I have to get away from them all. I mumble something about tea and cake, and force myself to leave the room at a normal pace, instead of running, which is what I want to do. In the kitchen, I close the door and lean against it. How long can I get away with staying in here? For ever?

The sound of knocking interrupts my fantasy.
Kit
. It must be – I can hear Mum, Dad and Fran still arguing in the lounge. I don’t want to let him in, but as his co-conspirator I have no choice. He might have something important to say about the maintenance of the lie that we’re presenting to my family this afternoon: our fake happy marriage.

‘You okay?’ he asks me.

‘No. You?’

‘Just about staying afloat. Let’s get on with the tea and cake, and then maybe we can get rid of them early.’

‘They’ll leave at exactly seven fifteen, whatever we do or don’t do,’ I say. Kit ought to know better than to hope something different might happen. ‘Dad and Anton’ll go straight to the pub for their Friday night pint, and Mum’ll be busy for at least half an hour helping Fran put Benji to bed. I’ll drive you to the station at seven twenty-five – that way I can be back by the time they all resurface. If any of them bothers looking, they’ll see both our cars and assume we’re both here.’

Kit nods. I fill the kettle and switch it on, take the shop-bought birthday cake out of the bread bin. I chose the most expensive one in the supermarket, as if that could make up for anything. I load cups, saucers and teaspoons onto a tray, fill the milk jug with milk, scrape the discoloured granules off the surface of the sugar so that Mum won’t recoil when she looks into the bowl. Last but not least, a plastic lidded beaker full of apple juice for Benji, the only five-year-old in the world who still drinks out of a baby cup.
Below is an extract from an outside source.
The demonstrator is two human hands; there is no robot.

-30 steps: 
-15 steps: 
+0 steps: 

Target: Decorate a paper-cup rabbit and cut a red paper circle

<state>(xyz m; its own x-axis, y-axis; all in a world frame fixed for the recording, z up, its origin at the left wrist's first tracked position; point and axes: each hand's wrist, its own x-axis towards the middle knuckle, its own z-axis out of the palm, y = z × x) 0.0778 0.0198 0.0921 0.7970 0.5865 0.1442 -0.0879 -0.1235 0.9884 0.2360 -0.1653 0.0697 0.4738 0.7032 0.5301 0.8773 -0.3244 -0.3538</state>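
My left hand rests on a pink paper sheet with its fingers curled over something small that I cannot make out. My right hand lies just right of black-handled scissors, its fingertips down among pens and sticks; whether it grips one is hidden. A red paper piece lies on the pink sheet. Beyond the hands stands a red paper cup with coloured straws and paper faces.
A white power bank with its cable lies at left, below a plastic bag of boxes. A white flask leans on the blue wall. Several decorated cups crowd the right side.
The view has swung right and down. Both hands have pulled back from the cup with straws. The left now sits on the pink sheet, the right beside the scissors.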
Kit’s pulling clean cake plates out of the dishwasher. ‘Tomorrow I’ll spend the day at Mum and Dad’s,’ I tell him. He holds out a large serrated knife for me to take. ‘If I’m there, none of them will come here. I’ll tell them you’re at home working.’

‘This is insane, Con. Why can’t we tell them the truth? Our current project’s coming to a head in London, I’m needed there full-time, so I’ve decided to stay at the flat for the foreseeable future.’

I take the knife from him. ‘That isn’t the truth, Kit.’

‘You know what I mean,’ he says impatiently, as if I’m splitting hairs. ‘Not the
truth
truth, but . . . can’t we tell them something closer to it, so that we don’t have to pretend I’m living here when I’m not?’ I watch him make up his mind to say more, and know what’s coming. ‘Or we could make our lie true: you could let me move back in.’

‘Don’t.’ I push him away, not daring to meet his eyes in case it’s obvious from mine how much I miss him. He moved out on Wednesday. For the last two nights I’ve lain awake crying, unable to sleep, using all my willpower to stop myself from ringing him and begging him to come home. I thought of myself as a good person until all this happened, but I understand now that I’m not. I could so easily lose my grip on what’s right, turn to Kit and say, ‘You know what? I don’t care if you’ve been seeing someone behind my back. I don’t care if you’re a liar or even a killer – I’m going to love you and stay with you anyway, because the alternative is too soul-destroying and too much effort.’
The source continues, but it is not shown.